March 21, 1978 — New Jersey mob soldier Salvatore (Sally Bugs) Briguglio is gunned down leaving the Andrea Doria Social Club in Manhattan’s Little Italy section. A soldier in the Genovese crime family’s Jersey wing, Briguglio was Tony Provenzano’s right-hand man and alleged representative on the Hoffa hit team, according to FBI informants. At the time of his murder, Briguglio was considered a top suspect in Hoffa’s kidnapping and killing and was under indictment and awaiting trial with Tony Pro for the gangland slaying of Anthony (Three Finger Tony) Castellito in another union power struggle that occurred more than a decade before.

July 30, 1981 — Detroit mafia soldier Carlo Licata is found shot to death inside his residence in Bloomfield Township, Michigan on the six-year anniversary of Hoffa going missing. Many investigators theorize Hoffa was killed at Licata’s house at 630 West Long Lake Road, two and a half miles north of the Red Fox restaurant where Hoffa was last seen alive. Licata was the son of L.A. mafia don Nick Licata and the brother-in-law of then Detroit mob boss Giacomo (Black Jack) Tocco. Licata’s death was officially ruled a suicide, despite the gun being 15 feet away from him and absent of finger prints.

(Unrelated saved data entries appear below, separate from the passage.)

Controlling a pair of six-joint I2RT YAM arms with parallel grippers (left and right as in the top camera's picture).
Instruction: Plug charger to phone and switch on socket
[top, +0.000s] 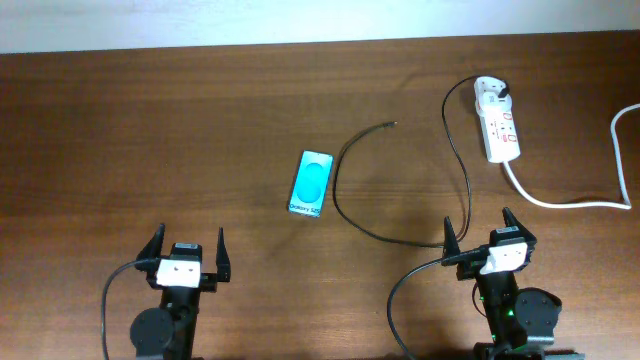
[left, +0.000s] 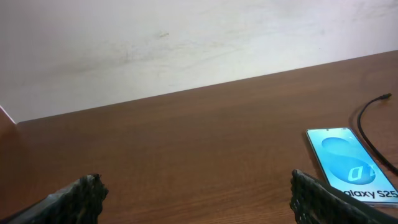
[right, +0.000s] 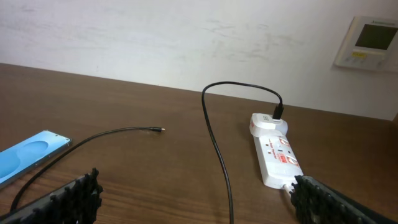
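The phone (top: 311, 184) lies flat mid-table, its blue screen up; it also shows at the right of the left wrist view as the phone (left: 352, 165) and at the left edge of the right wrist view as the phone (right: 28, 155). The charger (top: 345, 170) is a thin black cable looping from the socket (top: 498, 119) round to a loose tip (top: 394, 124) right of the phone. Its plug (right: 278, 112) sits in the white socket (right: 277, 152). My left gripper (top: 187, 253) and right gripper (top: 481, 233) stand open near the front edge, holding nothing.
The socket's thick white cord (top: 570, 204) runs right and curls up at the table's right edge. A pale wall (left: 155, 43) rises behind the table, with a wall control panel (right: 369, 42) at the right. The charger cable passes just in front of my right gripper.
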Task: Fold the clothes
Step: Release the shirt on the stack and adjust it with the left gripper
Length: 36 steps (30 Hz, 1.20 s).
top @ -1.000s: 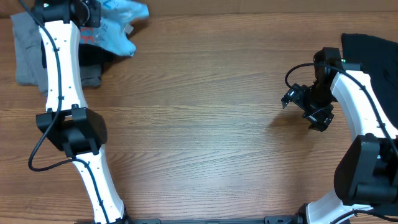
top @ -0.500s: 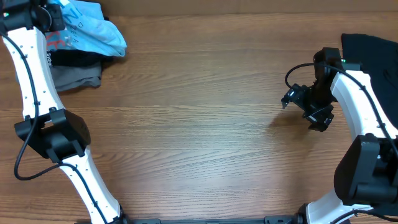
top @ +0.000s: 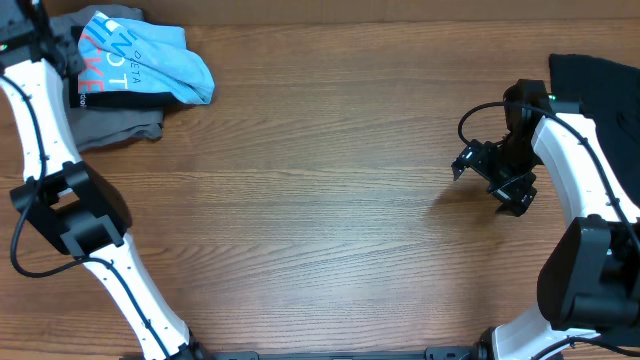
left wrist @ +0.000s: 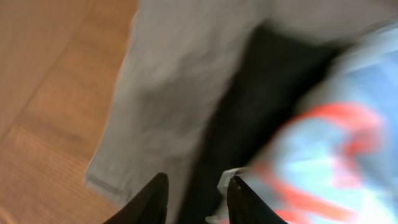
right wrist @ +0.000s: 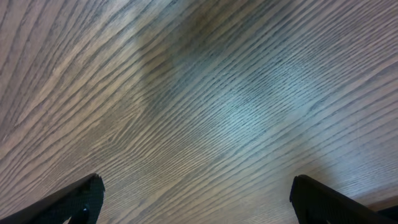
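Note:
The light blue T-shirt [top: 150,62] with white and pink lettering lies bunched at the far left, on top of a black garment [top: 118,98] and a grey garment [top: 120,128]. My left gripper [left wrist: 196,193] hovers over this pile with its fingers a little apart and nothing between them. Its view is blurred: the grey garment [left wrist: 168,93] is on the left, the black one [left wrist: 261,106] in the middle and the blue shirt [left wrist: 336,155] on the right. My right gripper [top: 487,172] is wide open and empty above bare wood [right wrist: 199,112].
Another black garment [top: 600,85] lies at the far right, behind the right arm. The wooden table [top: 320,200] spans the view, and its far edge runs just behind the clothes pile.
My left arm has swung left toward the table's corner. The blue T-shirt moved left with it and now rests on the black and grey garments. The right arm has not moved.

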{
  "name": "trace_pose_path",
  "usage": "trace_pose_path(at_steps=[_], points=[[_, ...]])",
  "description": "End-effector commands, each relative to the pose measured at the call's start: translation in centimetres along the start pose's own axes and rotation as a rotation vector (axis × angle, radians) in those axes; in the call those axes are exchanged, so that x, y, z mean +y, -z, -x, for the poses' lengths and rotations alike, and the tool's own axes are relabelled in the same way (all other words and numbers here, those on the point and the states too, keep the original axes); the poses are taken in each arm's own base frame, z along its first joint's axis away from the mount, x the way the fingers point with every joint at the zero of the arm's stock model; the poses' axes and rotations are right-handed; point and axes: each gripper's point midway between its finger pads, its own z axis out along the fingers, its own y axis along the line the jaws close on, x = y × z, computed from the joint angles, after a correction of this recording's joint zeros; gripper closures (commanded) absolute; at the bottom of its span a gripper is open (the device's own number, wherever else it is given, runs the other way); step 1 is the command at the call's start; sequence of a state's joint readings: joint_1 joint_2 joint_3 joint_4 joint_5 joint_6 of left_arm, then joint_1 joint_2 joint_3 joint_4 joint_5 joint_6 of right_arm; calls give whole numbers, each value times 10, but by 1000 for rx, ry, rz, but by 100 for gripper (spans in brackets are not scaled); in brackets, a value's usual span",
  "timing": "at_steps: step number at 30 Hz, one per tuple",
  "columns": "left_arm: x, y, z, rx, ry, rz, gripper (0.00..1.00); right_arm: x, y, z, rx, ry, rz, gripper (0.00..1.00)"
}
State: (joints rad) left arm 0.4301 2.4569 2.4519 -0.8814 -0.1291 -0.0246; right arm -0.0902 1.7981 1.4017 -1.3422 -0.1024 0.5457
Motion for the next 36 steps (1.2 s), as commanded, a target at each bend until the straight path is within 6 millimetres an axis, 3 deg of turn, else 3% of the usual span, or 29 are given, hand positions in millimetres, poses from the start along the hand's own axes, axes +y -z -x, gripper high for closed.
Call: trace_pose_path(at_steps=[1,5,9,12,14,19,24,27,36], points=[[17,6,2,-3,48,48,63,6,16,3,-46,10,42,0],[7,36,23,-64,51,26,58,6,16,3,-47,11,42,0],[-19,85,53,-163,26,-36,58,6,16,4,-50,11,44,0],[-62,116,59,-196,-50,-186,59,8,16,5,-56,12,49,0],[-90,123,50,-168,-81,-271,55,9,16,7,-61,13,56,0],[-148,108,2,-3,-102,-383,36,13,16,7,-60,16,75,0],[-186,86,-49,186,-29,-385,36,13,16,7,-59,16,74,0],[-189,76,-62,234,29,-340,36,13,16,7,-59,17,73,0],[-179,67,-58,221,135,-268,36,14,17,9,-70,37,80,0]])
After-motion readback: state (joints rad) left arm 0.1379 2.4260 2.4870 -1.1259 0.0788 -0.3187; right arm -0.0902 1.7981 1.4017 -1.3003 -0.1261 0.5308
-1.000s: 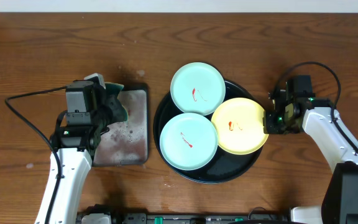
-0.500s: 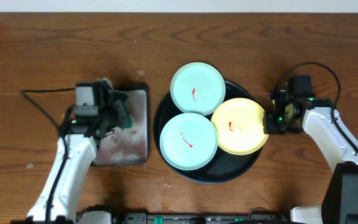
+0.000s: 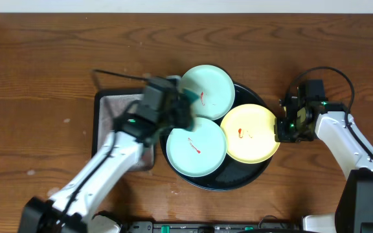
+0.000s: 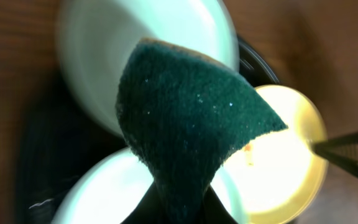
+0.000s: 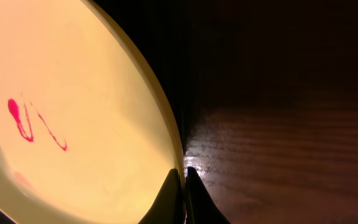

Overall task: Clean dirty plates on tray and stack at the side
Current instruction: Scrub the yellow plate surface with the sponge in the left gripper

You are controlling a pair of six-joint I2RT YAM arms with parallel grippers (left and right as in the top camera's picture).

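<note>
Three plates lie on the round black tray: a mint-white plate at the back, a mint-white plate at the front left, a yellow plate at the right. Each has a red smear. My left gripper is shut on a dark green sponge and hangs over the tray between the two mint plates. My right gripper is shut on the yellow plate's right rim, at the tray's right edge.
A small rectangular grey tray with a dark rim lies left of the black tray, partly under my left arm. Brown wooden table all round. The right arm's cable loops above its wrist.
My left arm has swung right from the grey tray with the sponge, and is now over the black tray. The right gripper and the plates have not moved.
</note>
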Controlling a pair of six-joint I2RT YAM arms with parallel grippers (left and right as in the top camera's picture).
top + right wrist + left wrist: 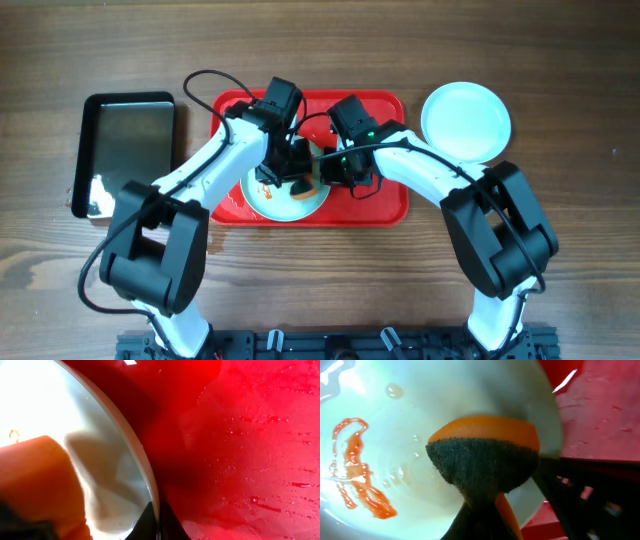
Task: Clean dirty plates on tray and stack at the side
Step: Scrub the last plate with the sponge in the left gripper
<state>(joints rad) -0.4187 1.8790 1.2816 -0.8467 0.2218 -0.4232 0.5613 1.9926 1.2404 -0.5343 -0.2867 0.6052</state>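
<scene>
A pale mint plate (285,203) lies on the red tray (385,205) under both grippers. My left gripper (292,172) is shut on an orange sponge with a dark scouring face (485,455) and presses it on the plate (420,415). An orange-red sauce smear (357,467) is on the plate's left part. My right gripper (340,170) is shut on the plate's right rim (150,485), one finger on each side. The sponge also shows in the right wrist view (37,485). Another plate (465,120), clean, lies on the table right of the tray.
A black shiny metal pan (125,150) stands on the wooden table left of the tray. The tray floor (250,435) is wet with small droplets.
</scene>
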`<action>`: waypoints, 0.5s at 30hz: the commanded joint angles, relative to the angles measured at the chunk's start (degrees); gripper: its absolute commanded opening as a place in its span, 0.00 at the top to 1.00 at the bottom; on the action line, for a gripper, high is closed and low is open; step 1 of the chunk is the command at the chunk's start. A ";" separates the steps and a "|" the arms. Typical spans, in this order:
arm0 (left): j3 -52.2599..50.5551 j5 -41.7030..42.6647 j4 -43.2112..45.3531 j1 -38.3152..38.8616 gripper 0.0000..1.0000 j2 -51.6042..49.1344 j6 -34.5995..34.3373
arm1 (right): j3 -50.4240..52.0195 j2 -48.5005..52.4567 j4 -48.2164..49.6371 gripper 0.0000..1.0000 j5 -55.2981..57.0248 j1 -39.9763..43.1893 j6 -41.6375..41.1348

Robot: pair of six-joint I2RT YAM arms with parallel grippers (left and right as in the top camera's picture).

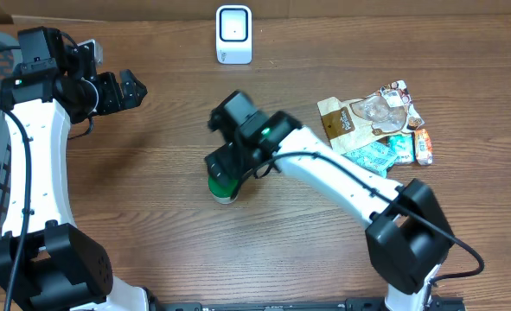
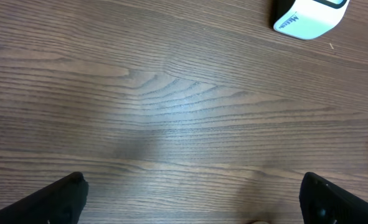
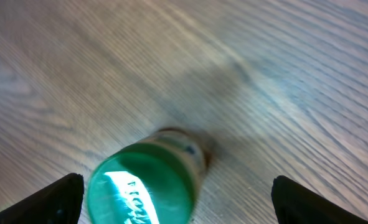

August 10, 1984 — Former Teamsters union figure Ralph Proctor is slain in the parking lot of a bank in Livonia, Michigan (shot twice from two separate guns inside an idling car) while in the middle of a feud with Local 299 over a $100,000 loan he gave and wasn’t being repaid on. Proctor was a close friend and union ally of Hoffa’s and had been threatened in the days leading up to his murder by Hoffa homicide suspect and notorious Teamsters goon Rolland (Big Mac) McMaster. During the acrimony surrounding Hoffa in the mid-1970s, Proctor took a beating administered by McMaster’s personal enforcement unit in its intimidation campaign against Hoffa and his loyalists. Two current mob shot callers in Detroit are considered prime suspects in Proctor’s murder.